3,666,250 of the shares to be sold in this offering have been listed on the NYSE, subject to official notice of issuance. If there is an adjustment that increases the number of shares issuable in respect of the additional shares of preferred stock above the amount listed, we intend to list with the NYSE the number of additional shares of common stock, required to be registered under our registration rights agreement with the selling stockholders.

We are registering shares of common stock issuable upon conversion of the additional shares of preferred stock and issuance of the dividend shares, as described under “Selling Stockholders” above, to permit the resale of these shares of common stock by the selling stockholders from time to time after the date of this prospectus. The selling stockholders may also sell shares under Rule 144 under the Securities Act, if available, rather than under this Prospectus. We will not receive any of the proceeds from the sale by the selling stockholders of the shares of common stock. We will bear all fees and expenses incident to our obligation to register the shares of common stock.

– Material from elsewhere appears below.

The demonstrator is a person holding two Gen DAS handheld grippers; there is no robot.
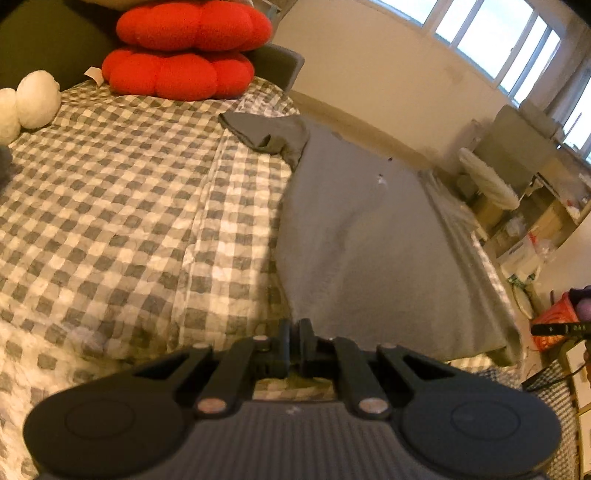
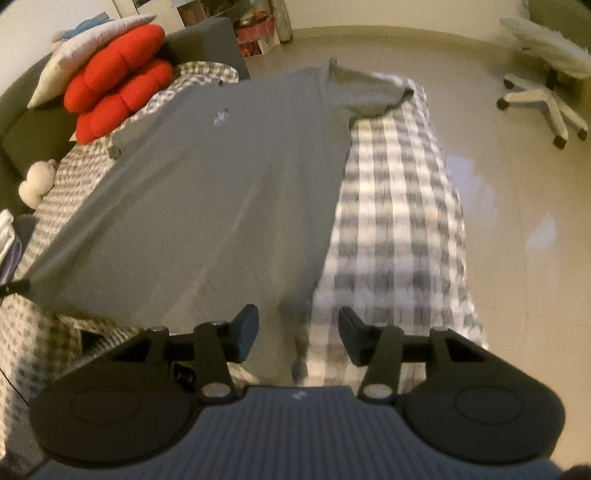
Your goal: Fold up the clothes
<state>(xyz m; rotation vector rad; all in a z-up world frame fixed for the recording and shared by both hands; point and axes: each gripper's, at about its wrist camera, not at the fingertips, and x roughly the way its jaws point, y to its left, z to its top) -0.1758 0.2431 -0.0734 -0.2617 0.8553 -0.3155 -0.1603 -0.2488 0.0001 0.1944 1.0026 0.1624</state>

The selling stockholders may sell all or a portion of the common stock beneficially owned by them and offered through this prospectus from time to time directly through one or more underwriters, broker-dealers or agents. If the common stock is sold through underwriters or broker-dealers, the selling stockholder will be responsible for underwriting discounts or commissions or agent's commissions. The common stock may be sold in one or more transactions at fixed prices, at prevailing market prices at the time of the sale, at varying prices determined at the time of sale, or at negotiated prices. These sales may be effected in transactions, which may involve crosses or block transactions,
 
(1)   on any national securities exchange or quotation service on which the securities may be listed or quoted at the time of sale,
 
(2)   in the over-the-counter market,
 
(3)   in transactions otherwise than on these exchanges or systems or in the over-the-counter market,
 
(4)   through the writing of options, whether such options are listed on an options exchange or otherwise,
 
(5)   through the settlement of short sales,
 
(6)   privately negotiated transactions,
 
(7)   a combination of any such methods of sale, and
 
(8)   any other method permitted pursuant to applicable law.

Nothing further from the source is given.